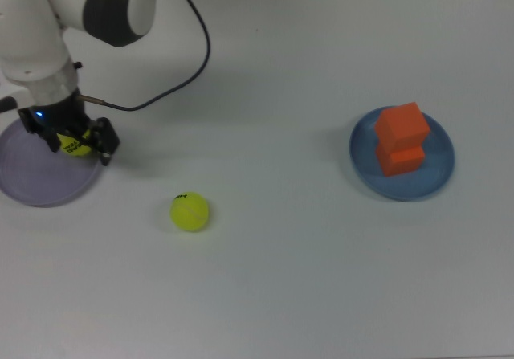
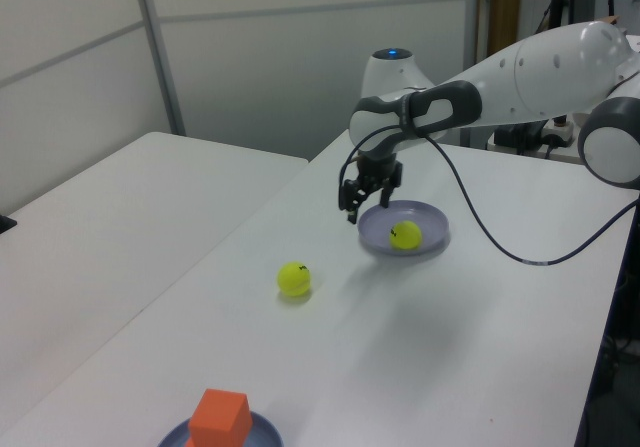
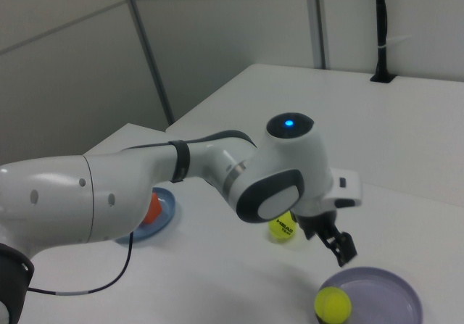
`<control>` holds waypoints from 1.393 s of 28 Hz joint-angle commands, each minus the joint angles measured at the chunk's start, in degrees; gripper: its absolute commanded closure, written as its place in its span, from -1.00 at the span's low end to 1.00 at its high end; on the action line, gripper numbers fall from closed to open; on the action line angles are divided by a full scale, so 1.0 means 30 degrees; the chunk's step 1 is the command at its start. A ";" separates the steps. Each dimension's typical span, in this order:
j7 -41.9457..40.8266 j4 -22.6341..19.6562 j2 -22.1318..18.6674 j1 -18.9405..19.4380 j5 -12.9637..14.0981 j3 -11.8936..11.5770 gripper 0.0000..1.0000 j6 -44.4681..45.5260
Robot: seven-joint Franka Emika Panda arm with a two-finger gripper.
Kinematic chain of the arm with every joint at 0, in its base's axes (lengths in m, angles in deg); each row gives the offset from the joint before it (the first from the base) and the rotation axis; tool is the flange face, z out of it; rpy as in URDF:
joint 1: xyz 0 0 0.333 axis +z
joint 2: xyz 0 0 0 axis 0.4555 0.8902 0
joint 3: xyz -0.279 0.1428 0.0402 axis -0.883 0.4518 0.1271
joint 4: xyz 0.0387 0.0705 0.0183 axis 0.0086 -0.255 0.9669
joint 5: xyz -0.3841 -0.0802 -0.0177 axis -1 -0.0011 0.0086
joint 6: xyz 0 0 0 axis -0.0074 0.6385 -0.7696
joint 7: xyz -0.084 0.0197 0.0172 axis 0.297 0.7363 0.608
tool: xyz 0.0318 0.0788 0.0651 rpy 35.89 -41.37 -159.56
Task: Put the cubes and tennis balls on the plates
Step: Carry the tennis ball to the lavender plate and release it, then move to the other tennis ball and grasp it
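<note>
Above the lavender plate [image 2: 432, 238], our gripper [image 2: 362, 199] hung with jaws wide and empty beside one tennis ball [image 2: 405, 234] resting there, so we judged the other tennis ball [image 1: 189, 212] on the counter [image 1: 281, 279] needed grasping next.

— What kind of room is it?

— A plain one. The work surface is a white table [image 2: 330, 367] with a matte top. In the left view a second white table [image 2: 110, 207] stands just beside it on the left view's left, with a narrow dark gap between them.

— And the walls?

— Pale grey panels [image 2: 300, 57], divided by a grey upright post [image 2: 160, 52] and a thin horizontal line. The right view shows the same kind of panels [image 3: 232, 41] and a black pole [image 3: 380, 27] standing at the far edge of the table.

— Anything more behind?

— In the left view's upper right, a shelf [image 2: 510, 7] with things too small to tell.

— The light?

— Even and soft, only faint shadows.
</note>
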 commanded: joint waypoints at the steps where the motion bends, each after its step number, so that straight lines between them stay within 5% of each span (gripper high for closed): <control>1: 0.0198 0.0509 -0.0074 -0.0037 0.0785 0.1031 -1.00 0.0377; 7: 0.0959 0.0830 0.0131 -0.0008 0.0522 0.2875 -1.00 0.0143; 12: 0.1252 0.0861 0.0598 0.0399 0.0463 0.3493 -1.00 -0.1171; 22: 0.1517 0.0890 0.1684 0.1280 -0.0035 0.3494 -1.00 -0.2903; 28: 0.2832 0.0890 0.2707 0.1457 -0.1438 0.3494 -1.00 -0.4308; 34: 0.2982 0.0891 0.3061 0.1486 -0.1676 0.3524 -0.96 -0.4399; 36: 0.2982 0.0920 0.3091 0.1632 -0.1705 0.3524 -0.55 -0.4428; 37: 0.2982 0.0891 0.3091 0.1662 -0.1676 0.3524 -0.15 -0.4428; 38: 0.2982 0.0890 0.3091 0.1662 -0.1531 0.3524 0.70 -0.4428; 39: 0.3040 0.0919 0.3062 0.1662 -0.1471 0.3524 1.00 -0.4399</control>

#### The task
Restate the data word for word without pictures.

#### Exercise response
`<control>` holds waypoints from 1.393 s of 28 Hz joint-angle commands, each minus the joint angles measured at the chunk's start, in degrees; gripper: its absolute commanded closure, written as its place in its span, from -1.00 at the span's low end to 1.00 at its high end; on the action line, gripper numbers fall from closed to open; on the action line angles are divided by a full scale, so 1.0 means 30 degrees; the chunk's step 1 is the command at its start. A ";" separates the steps. Each dimension's typical span, in this order:
j7 -41.9457..40.8266 j4 -22.6341..19.6562 j2 -22.1318..18.6674 j1 -18.9405..19.4380 j5 -12.9637..14.0981 j3 -11.8936..11.5770 gripper 0.0000..1.0000 j6 -44.4681..45.5260
Robot: seven-joint Franka Emika Panda arm with a two-finger gripper.
Kinematic chain of the arm with every joint at 0, in its base's axes (lengths in m, angles in deg); each row gives the offset from the joint before it (the first from the base) and the rotation axis; tool is the flange face, z out of it; rpy as in URDF:
joint 1: xyz 0 0 0.333 axis +z
joint 2: xyz 0 0 0 axis 0.4555 0.8902 0
joint 3: xyz -0.279 0.1428 0.0402 axis -0.883 0.4518 0.1271
joint 4: xyz 0.0387 0.0705 0.0183 axis 0.0086 -0.255 0.9669
joint 5: xyz -0.3841 -0.0802 -0.0177 axis -1 -0.0011 0.0086
joint 6: xyz 0 0 0 axis -0.0074 0.6385 -0.7696
joint 7: xyz -0.084 0.0197 0.0172 axis 0.297 0.7363 0.608
tool: xyz 0.0318 0.0788 0.0651 rpy 35.89 -41.37 -159.56
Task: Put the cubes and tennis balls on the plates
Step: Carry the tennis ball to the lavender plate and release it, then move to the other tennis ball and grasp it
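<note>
Above the lavender plate [image 2: 432, 238], our gripper [image 2: 362, 199] hung with jaws wide and empty beside one tennis ball [image 2: 405, 234] resting there, so we judged the other tennis ball [image 1: 189, 212] on the counter [image 1: 281, 279] needed grasping next.

— What kind of room is it?

— A plain one. The work surface is a white table [image 2: 330, 367] with a matte top. In the left view a second white table [image 2: 110, 207] stands just beside it on the left view's left, with a narrow dark gap between them.

— And the walls?

— Pale grey panels [image 2: 300, 57], divided by a grey upright post [image 2: 160, 52] and a thin horizontal line. The right view shows the same kind of panels [image 3: 232, 41] and a black pole [image 3: 380, 27] standing at the far edge of the table.

— Anything more behind?

— In the left view's upper right, a shelf [image 2: 510, 7] with things too small to tell.

— The light?

— Even and soft, only faint shadows.
</note>
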 commanded: joint waypoints at the steps where the motion bends, each after its step number, so that straight lines between them stay within 5% of each span (gripper high for closed): <control>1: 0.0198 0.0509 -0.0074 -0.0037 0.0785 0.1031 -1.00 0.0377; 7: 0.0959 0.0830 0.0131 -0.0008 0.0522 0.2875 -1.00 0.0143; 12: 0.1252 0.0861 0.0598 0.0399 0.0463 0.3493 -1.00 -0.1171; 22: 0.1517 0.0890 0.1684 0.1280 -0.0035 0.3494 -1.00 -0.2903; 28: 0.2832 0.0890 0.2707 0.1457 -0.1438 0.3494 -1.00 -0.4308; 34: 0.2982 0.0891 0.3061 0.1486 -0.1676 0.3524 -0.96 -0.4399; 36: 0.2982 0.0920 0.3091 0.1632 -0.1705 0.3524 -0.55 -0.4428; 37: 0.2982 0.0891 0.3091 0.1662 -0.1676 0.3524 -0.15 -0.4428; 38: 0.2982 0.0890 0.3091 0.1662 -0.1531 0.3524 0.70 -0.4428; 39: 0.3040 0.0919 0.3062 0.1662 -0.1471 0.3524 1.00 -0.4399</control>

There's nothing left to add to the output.